Book The Ethics of Vulnerability

Download or read book The Ethics of Vulnerability written by Erinn Gilson and published by Routledge. This book was released on 2013-12-17 with total page 205 pages. Available in PDF, EPUB and Kindle. Book excerpt: As concerns about violence, war, terrorism, sexuality, and embodiment have garnered attention in philosophy, the concept of vulnerability has become a shared reference point in these discussions. As a fundamental part of the human condition, vulnerability has significant ethical import: how one responds to vulnerability matters, whom one conceives as vulnerable and which criteria are used to make such demarcations matters, how one deals with one’s own vulnerability matters, and how one understands the meaning of vulnerability matters. Yet, the meaning of vulnerability is commonly taken for granted and it is assumed that vulnerability is almost exclusively negative, equated with weakness, dependency, powerlessness, deficiency, and passivity. This reductively negative view leads to problematic implications, imperiling ethical responsiveness to vulnerability, and so prevents the concept from possessing the normative value many theorists wish it to have.

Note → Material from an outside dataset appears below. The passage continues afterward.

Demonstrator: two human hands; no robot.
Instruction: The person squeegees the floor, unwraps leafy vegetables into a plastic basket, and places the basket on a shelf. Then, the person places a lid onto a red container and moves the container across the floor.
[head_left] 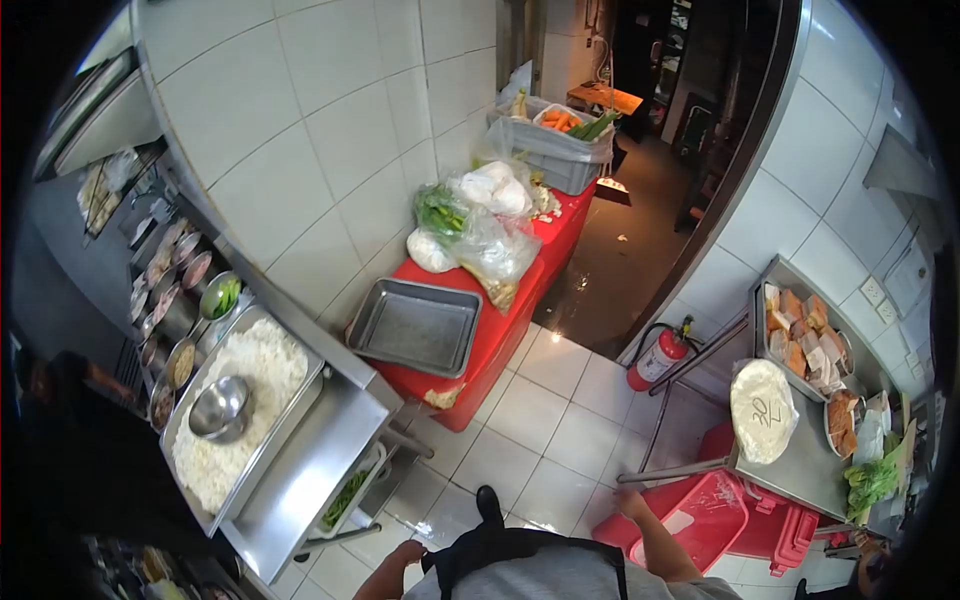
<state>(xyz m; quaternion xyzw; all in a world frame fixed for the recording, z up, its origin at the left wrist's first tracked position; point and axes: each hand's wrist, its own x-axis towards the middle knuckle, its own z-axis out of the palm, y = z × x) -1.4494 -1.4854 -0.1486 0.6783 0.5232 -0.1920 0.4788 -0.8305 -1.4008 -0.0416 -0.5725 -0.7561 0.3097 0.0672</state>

When vulnerability is regarded as weakness and, concomitantly, invulnerability is prized, attentiveness to one’s own vulnerability and ethical response to vulnerable others remain out of reach goals. Thus, this book critiques the ideal of invulnerability, analyzes the problems that arise from a negative view of vulnerability, and articulates in its stead a non-dualistic concept of vulnerability that can remedy these problems.